During mid-1799, Romulus was recommissioned as a troopship and sent to the Mediterranean under Commander John Culverhouse. Even in this lightly armed state, she was still an effective warship, capturing a Danish brig out of Livorno on 14 June 1800. On 30 September, Romulus was in sight when a privateer took a Swedish brig, and was therefore entitled to a share of the prize money.
She served in the Navy's Egyptian campaign, landing troops at Aboukir bay on 8 March 1801, where she came under fire, which killed one of her crew and wounded another. On 3 December, while Culverhouse was recovering from an illness, Lieutenant Thomas Staines was appointed to the command of Romulus to ferry the 64th Regiment of Foot from Alexandria to Malta. Romulus paid off at the end of the war in 1802.

== Later service and fate ==

In March 1803, Romulus was converted into a floating battery, with 32 18-pound long guns and recommissioned under Commander Woodley Losack in April. She guarded the Thames near Woolwich until June, when, hostilities with France having resumed in May, she was transferred to Hollesley Bay, off East Anglia, a popular anchorage for the Royal Navy at that time. Command passed to Commander Charles Pelly in January 1804, then Lieutenant Thomas Burton in May, when she transported troops to the mouth of the Elbe before sailing to the Firth of Forth to stand sentry at Leith.

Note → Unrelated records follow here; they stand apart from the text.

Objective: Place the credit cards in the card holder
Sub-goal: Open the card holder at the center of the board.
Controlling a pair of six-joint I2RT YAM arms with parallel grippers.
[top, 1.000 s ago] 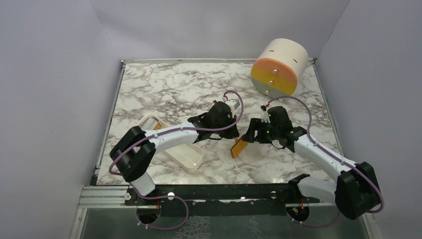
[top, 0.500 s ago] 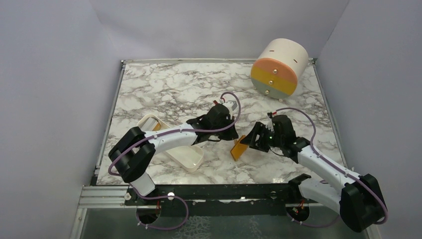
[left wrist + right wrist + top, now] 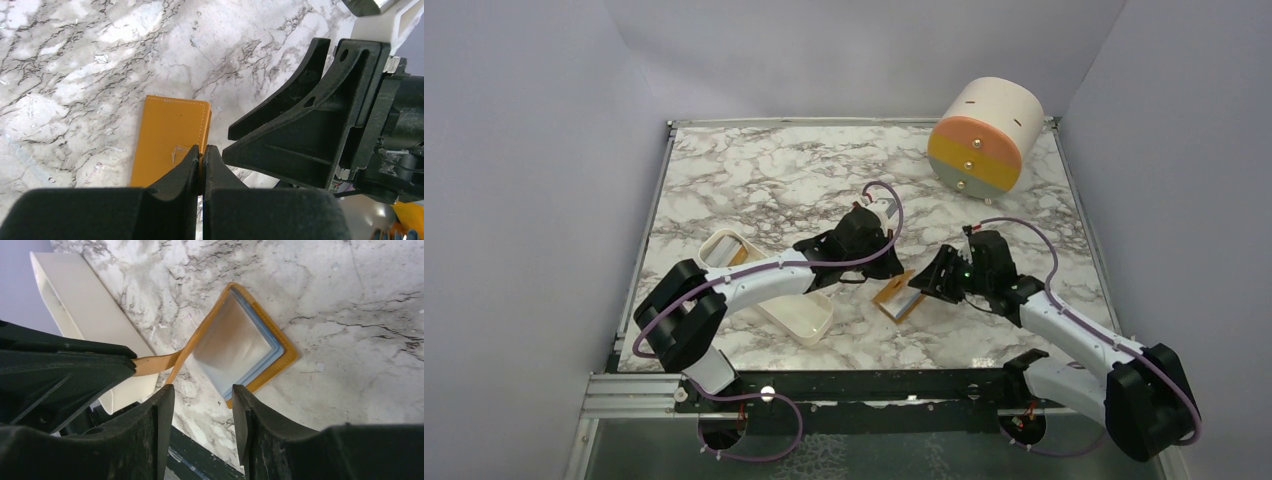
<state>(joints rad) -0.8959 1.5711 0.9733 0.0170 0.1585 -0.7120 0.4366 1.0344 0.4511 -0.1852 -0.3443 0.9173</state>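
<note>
The orange-tan card holder (image 3: 898, 294) lies open on the marble in the middle. One leaf is flat and shows its blue-grey inside with a silver-grey face (image 3: 239, 342); I cannot tell if that face is a card. My left gripper (image 3: 202, 151) is shut on the edge of the other leaf (image 3: 170, 132) and holds it up; it also shows in the top view (image 3: 884, 268). My right gripper (image 3: 202, 396) is open and empty just above and beside the flat leaf, as the top view (image 3: 932, 284) shows too. A golden-orange bit (image 3: 740, 256) shows inside the white tray.
A white oblong tray (image 3: 796, 318) lies left of the card holder, partly under my left arm, and shows in the right wrist view (image 3: 82, 310). A big cream-orange drum (image 3: 984, 135) stands at the back right. The table's black front rail (image 3: 874, 385) is close.
The card holder has gone from standing nearly closed to spread open, its inside now showing. My right gripper has drawn back to the right; my left gripper still grips the leaf.
</note>
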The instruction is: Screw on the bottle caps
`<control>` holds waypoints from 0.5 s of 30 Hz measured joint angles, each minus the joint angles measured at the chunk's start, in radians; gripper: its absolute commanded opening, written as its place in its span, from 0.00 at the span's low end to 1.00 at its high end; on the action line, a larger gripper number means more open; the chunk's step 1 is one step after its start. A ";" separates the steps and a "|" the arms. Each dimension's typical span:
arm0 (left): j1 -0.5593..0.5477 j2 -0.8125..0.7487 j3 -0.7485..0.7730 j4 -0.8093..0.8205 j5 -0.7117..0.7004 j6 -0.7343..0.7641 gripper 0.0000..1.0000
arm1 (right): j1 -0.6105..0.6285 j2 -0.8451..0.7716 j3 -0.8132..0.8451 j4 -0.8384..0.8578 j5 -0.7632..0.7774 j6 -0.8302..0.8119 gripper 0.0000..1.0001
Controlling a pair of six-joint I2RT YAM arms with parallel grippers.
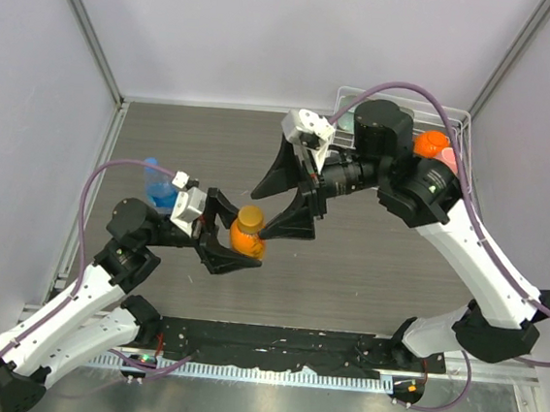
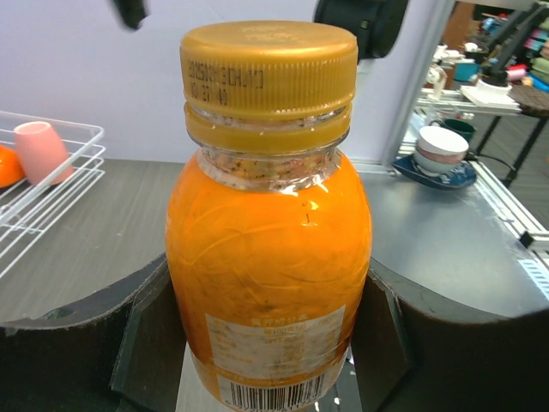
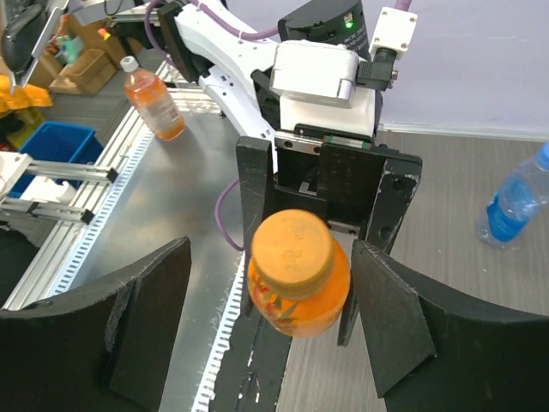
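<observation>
Left fingers point(image 2: 77, 360) grip bottle point(image 2: 268, 257) (cap point(image 2: 268, 69) on).

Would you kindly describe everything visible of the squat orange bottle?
The squat orange bottle is clear plastic full of orange liquid, with a printed label and barcode low on its body. A gold-amber cap sits on its neck. It is held upright, clamped on both sides by the left gripper. The open right gripper flanks the cap without touching it.

You've got the L gripper point(image 1: 242, 236) clamped on the squat orange bottle point(image 1: 248, 235). The R gripper point(image 1: 263, 214) sits just right of that bottle, its 2 fingers spread. Left of it is the blue bottle point(image 1: 157, 188); far upper right, a wire rack point(image 1: 349, 97) w/ an orange ball point(image 1: 431, 143).
</observation>
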 measured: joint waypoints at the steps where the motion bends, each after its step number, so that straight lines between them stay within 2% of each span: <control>1: -0.001 0.000 0.000 0.001 0.019 -0.009 0.00 | 0.000 0.012 0.000 0.008 -0.019 0.001 0.80; 7: -0.001 0.000 0.000 0.003 0.073 -0.033 0.00 | -0.005 0.037 -0.043 0.126 -0.111 0.036 0.78; 15: -0.001 -0.001 0.000 0.009 0.064 -0.040 0.00 | -0.005 0.035 -0.144 0.307 -0.174 0.136 0.75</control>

Romulus was laid up at Chatham from 1807 until some point in 1809. Between June and October 1810 she was converted to a lightly armed troopship with fourteen 9-pounders on the upper deck, two on the forecastle and six 18-pound carronades on the quarterdeck. Commander Lord Balgonie joined her in September. In March 1812, under Lieutenant George Knight, she transported troops to Lisbon and Catalonia then North America. She assisted in the capture of Ocracoke and Portsmouth, North Carolina, in July 1813. She was after taken to Bermuda where she was used as a hospital ship. This was a short-lived appointment, and she paid off in December. She was later recommissioned while still in Bermuda but was eventually broken up there in November 1816.